Рыжая помедлила и тихо сказала:
— Ты не выглядишь жлобом и жадиной.
— Благодарю, — холодно ответил банкир.
Она сделала некое слабо выраженное движение в его сторону. Впрочем, не завершившееся ничем.
— Ты обиделся?
— Нет.
— Почему ты заговорил про жлобов?
— Я их не люблю.
— Я тоже. Если бы ты был жлобом, я бы не стала с тобой… — Девушка помедлила, отыскивая слово, и подобрала нейтральное, почти подростковое: — Общаться.
— Знаю, — сказал Знаев. — Именно это мне в тебе и нравится. Ты не уважаешь жлобов. И сама не такая. Лишена демонстративного эгоизма…
— Только это?
Ага, — азартно подумал банкир, — появились игривые нотки. Похоже, лед начинает таять. А я уже было решил, что меня ждет фиаско…

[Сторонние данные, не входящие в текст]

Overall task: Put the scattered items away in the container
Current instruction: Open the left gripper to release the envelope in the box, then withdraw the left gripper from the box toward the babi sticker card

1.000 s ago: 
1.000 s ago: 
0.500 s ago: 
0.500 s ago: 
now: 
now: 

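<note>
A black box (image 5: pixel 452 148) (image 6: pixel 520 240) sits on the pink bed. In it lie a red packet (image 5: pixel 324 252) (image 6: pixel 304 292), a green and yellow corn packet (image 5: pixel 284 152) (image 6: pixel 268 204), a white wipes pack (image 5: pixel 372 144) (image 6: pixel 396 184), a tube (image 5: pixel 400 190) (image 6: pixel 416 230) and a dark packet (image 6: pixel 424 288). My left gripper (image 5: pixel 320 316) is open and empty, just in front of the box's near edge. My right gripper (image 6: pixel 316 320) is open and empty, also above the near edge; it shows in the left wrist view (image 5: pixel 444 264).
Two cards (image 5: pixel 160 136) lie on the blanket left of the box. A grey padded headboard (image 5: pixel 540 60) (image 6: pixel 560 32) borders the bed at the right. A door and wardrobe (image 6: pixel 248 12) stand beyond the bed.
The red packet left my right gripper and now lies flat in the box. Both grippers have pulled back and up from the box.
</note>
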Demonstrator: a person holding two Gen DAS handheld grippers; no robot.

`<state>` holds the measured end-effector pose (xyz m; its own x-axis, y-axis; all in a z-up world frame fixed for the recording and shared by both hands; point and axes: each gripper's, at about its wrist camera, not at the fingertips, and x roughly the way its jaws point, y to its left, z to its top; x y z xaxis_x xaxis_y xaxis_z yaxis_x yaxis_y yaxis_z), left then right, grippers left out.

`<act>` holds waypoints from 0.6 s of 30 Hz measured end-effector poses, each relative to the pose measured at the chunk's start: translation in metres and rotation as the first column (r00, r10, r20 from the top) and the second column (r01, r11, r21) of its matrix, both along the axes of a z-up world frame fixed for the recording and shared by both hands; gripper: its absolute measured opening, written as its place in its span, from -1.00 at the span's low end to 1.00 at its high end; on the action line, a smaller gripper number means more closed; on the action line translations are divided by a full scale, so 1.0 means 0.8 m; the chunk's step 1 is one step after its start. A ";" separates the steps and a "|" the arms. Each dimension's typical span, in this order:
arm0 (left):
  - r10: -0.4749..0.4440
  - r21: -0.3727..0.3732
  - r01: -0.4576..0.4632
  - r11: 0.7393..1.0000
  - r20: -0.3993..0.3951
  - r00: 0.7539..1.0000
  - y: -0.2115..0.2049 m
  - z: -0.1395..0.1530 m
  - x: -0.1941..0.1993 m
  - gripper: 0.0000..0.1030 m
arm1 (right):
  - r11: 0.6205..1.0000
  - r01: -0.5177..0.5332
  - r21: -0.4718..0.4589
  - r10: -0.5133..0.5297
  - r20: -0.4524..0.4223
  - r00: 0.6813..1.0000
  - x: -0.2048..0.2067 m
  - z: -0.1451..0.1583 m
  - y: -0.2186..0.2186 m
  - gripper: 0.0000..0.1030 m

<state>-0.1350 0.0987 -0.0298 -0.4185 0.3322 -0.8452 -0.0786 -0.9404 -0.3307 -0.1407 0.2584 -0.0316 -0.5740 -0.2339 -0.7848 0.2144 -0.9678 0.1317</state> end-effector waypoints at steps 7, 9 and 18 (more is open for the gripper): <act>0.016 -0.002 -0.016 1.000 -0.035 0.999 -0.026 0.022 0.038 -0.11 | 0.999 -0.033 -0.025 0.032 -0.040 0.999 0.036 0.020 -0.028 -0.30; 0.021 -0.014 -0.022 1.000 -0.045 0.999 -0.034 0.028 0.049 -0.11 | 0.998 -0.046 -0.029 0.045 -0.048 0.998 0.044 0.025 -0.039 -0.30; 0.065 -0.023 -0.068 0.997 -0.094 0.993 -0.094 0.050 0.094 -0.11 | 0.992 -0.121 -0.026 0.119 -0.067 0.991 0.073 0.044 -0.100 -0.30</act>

Он не любил неприступных женщин.
— Мне, — спокойно ответил он, — многое в тебе нравится, Алиса. В данную минуту мне кажется, что ты состоишь из одних положительных качеств.
— Почему именно в данную минуту?
— Потому что сейчас я переживаю самую лучшую стадию влюбленности. Первую. Я, Алиса, вижу тебя исключительно в розовом цвете.
Внимательно выслушав, рыжая улыбнулась, потом проделала легкий вздох — хотела что-то ответить, но ничего не сказала.
— Говори, что хотела сказать, — не сводя с нее взгляда, немедленно попросил Знаев.
— Нет. Я промолчу.
— Ну и зря. На твоем месте я бы воспользовался моментом и все выяснил. Спросил бы: скажи, дядя, прямо, чего ты добиваешься?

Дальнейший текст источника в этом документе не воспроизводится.